King revient aussi sur la notion de confiance. Il interroge la relation de Batman et Catwoman, qui était au centre de son run sur Batman. Dans le passé, Catwoman dérobe un collier chez les Bertinelli et le Joker en est témoiin car il vient de tuer un des hommes de main des Bertinelli. Batman traque le Joker et pense que le meurtre qu'il a commis est lié au vol du collier. Mais pourquoi le Joker aurait volé ce collier ? Il n'est pas un cambrioleur. Donc Batman soupçonne Catwoman qui lui jure ne pas avoir volé le collier (elle ment donc). Pour déjouer les soupçons de Batman tout en se débarrassant du Joker, qui pourrait l'accabler, elle s'efforce d'orienter l'enquête de Batman, en commençant par donner le collier au Joker. C'est diabolique mais surtout très pervers car cela implique que la relation de couple entre Batman et Catwoman s'est construit (au moins en partie) sur un mensonge de Catwoman.

Le diable est donc dans les détails, c'est pour ça que le scénario est exigeant mais passionnant. En parallèle, on voit finalement peu Phantasm mais la manière dont elle est mise en scène est habile, tel un ange de la mort, dont le nom suffit à effrayer des criminels endurcis parce que ses méthides sont expéditives (elle tue tout ceux qui se dressent sur son chemin, qu'il lui parle ou non de ce qu'elle veut savoir).

Dès l'annonce de ce projet, King a été clair : son ambition était de produire un récit complet digne de figurer à côté des classiques DC comme The Dark Knight returns. Pour cela, la publication a connu un délai (et non pas un retard) d'un an afin que Clay Mann ait le temps de produire assez d'épisodes à l'avance.

Beaucoup plus discret que son scénariste sur les réseaux sociaux, Mann peut compter sur King pour lui dresser des lauriers. Mais ils sont mérités car l'artiste réalise vraiment un travail exceptionnel, le meilleur de sa carrière. Sur ce point, il faut féliciter DC qui a laissé Mann travailler tranquillement, sans lui mettre de pression. Si l'éditeur avait été aussi patient pour Heroes in Crisis (ça n'aurait pas changé la fin complètement foiré de cet event, mais ça aurait eu plus de gueule)...
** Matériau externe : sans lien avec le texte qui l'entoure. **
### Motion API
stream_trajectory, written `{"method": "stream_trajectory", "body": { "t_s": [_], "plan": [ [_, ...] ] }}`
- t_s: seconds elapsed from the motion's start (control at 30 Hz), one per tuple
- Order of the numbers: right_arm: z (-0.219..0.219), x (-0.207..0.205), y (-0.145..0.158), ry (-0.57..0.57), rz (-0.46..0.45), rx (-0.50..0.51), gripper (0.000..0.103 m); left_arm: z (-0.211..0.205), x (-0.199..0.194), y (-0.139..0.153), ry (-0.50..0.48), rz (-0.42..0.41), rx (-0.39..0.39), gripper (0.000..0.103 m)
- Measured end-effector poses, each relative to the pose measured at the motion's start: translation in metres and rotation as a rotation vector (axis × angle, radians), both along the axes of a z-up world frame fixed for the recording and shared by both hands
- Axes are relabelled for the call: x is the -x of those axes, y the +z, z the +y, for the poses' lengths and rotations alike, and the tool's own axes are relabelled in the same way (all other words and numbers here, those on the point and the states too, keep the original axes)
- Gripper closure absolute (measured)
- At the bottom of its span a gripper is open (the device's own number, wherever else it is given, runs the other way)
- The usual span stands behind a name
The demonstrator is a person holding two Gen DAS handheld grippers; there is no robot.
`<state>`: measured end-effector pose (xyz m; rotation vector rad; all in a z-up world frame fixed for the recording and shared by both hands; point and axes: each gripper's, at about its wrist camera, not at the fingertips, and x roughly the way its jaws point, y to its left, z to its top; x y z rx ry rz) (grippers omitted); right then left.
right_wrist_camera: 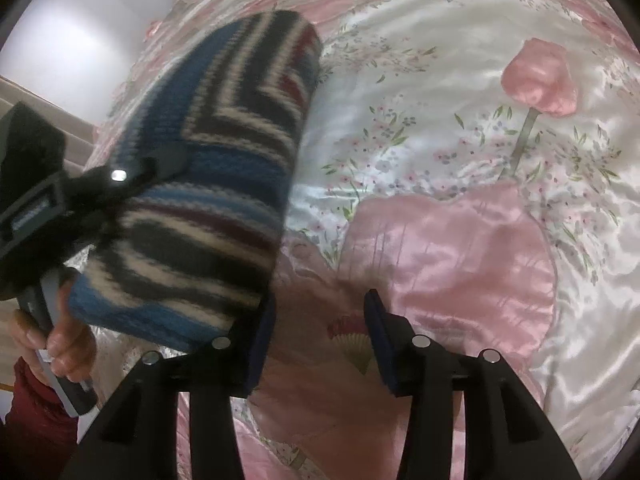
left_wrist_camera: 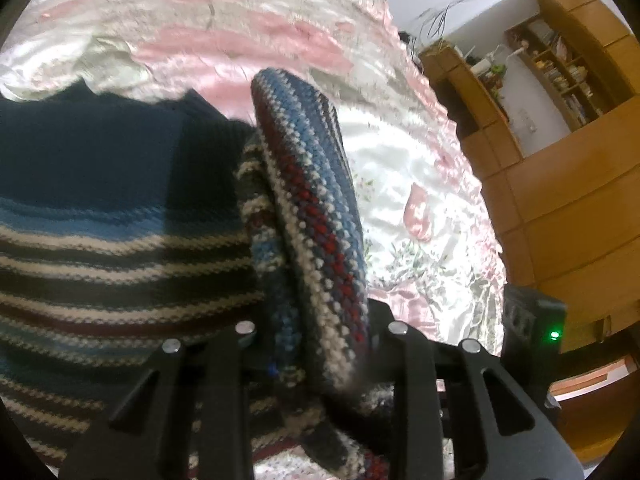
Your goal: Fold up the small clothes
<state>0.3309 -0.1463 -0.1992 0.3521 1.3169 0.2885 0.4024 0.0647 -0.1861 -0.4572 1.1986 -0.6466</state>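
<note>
My left gripper (left_wrist_camera: 320,344) is clamped on the striped knitted garment (left_wrist_camera: 308,208), whose folded edge runs up between my fingers and stands above the floral satin bedspread (left_wrist_camera: 400,184); the rest of the knit spreads to my left. From my right wrist view, that same garment (right_wrist_camera: 208,176) hangs folded, up and to the left of my right gripper (right_wrist_camera: 320,332), whose jaws are parted with nothing between them, over the pink and white bedspread (right_wrist_camera: 460,240). A hand (right_wrist_camera: 60,344) grips the left tool's handle.
</note>
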Motion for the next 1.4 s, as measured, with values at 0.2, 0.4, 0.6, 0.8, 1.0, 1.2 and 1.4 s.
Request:
{"method": "stream_trajectory", "body": {
  "t_s": [0.2,0.4,0.6,0.8,1.0,1.2,1.4],
  "plan": [
    [0.010,0.003,0.000,0.013,0.001,-0.002,0.055,0.041,0.005,0.025,0.021,-0.076,-0.004,0.077],
    [0.029,0.002,0.001,0.051,-0.003,0.003,0.055,0.096,0.003,0.033,0.083,-0.085,-0.025,0.076],
    [0.047,-0.007,0.003,0.085,-0.010,-0.008,0.055,0.141,0.000,0.024,0.142,-0.055,-0.031,0.077],
    [0.065,-0.013,0.004,0.124,-0.015,-0.020,0.055,0.169,0.002,0.025,0.172,-0.054,-0.009,0.077],
    [0.078,-0.014,0.006,0.150,-0.017,-0.031,0.055,0.209,0.007,0.038,0.208,-0.088,-0.026,0.076],
    [0.097,-0.016,0.005,0.177,-0.015,-0.031,0.055,0.255,0.006,0.040,0.254,-0.088,-0.063,0.076],
    [0.123,-0.015,0.007,0.227,-0.017,-0.016,0.055,0.294,0.006,0.025,0.291,-0.052,-0.073,0.076]
  ]
}}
Ce qui est marquant, c'est que Clay Mann n'a jamais disposé de tant de liberté quand il était chez Marvel et il faut voir là une distinction essentielle entre les deux éditeurs. On voit, dans chaque planche, de Batma/Catwoman à quel point Mann est devenu un dessinateur de première classe. La représentation des personnages est magnifique, ce sont des figures quasi-mythologiques, taillées commes des statues, d'une beauté terrassante. On peut ne pas aimer cette manière d'incarner des héros, mais il est difficile de ne pas apprécier la force magnétique qu'ils dégagent.

Qui plus est, cette mini-série est formidablement colorisée par Tomeu Morey, qui est vraiment le partenaire idéal pour Mann. Sa palette souligne le trait, les effets d'ombres et lumières, sans rogner l'encrage. Le résultat est somptueux et participe à cet aspect bigger than life du récit. On est dans une sorte de réalisme augmenté, qui convient parfaitement à l'ambition esthétique et narrative du projet.

On peut trouver des défauts à cette BD (un rythme un peu décompressé, qui demande de la patience, mais bon, c'est le jeu quand on part pour douze épisodes). Mais si vous êtes client de beau dessin, d'intrigue intense, d'écriture au cordeau, alors c'est irrésistible. Moi, en tout cas, je n'y résiste pas.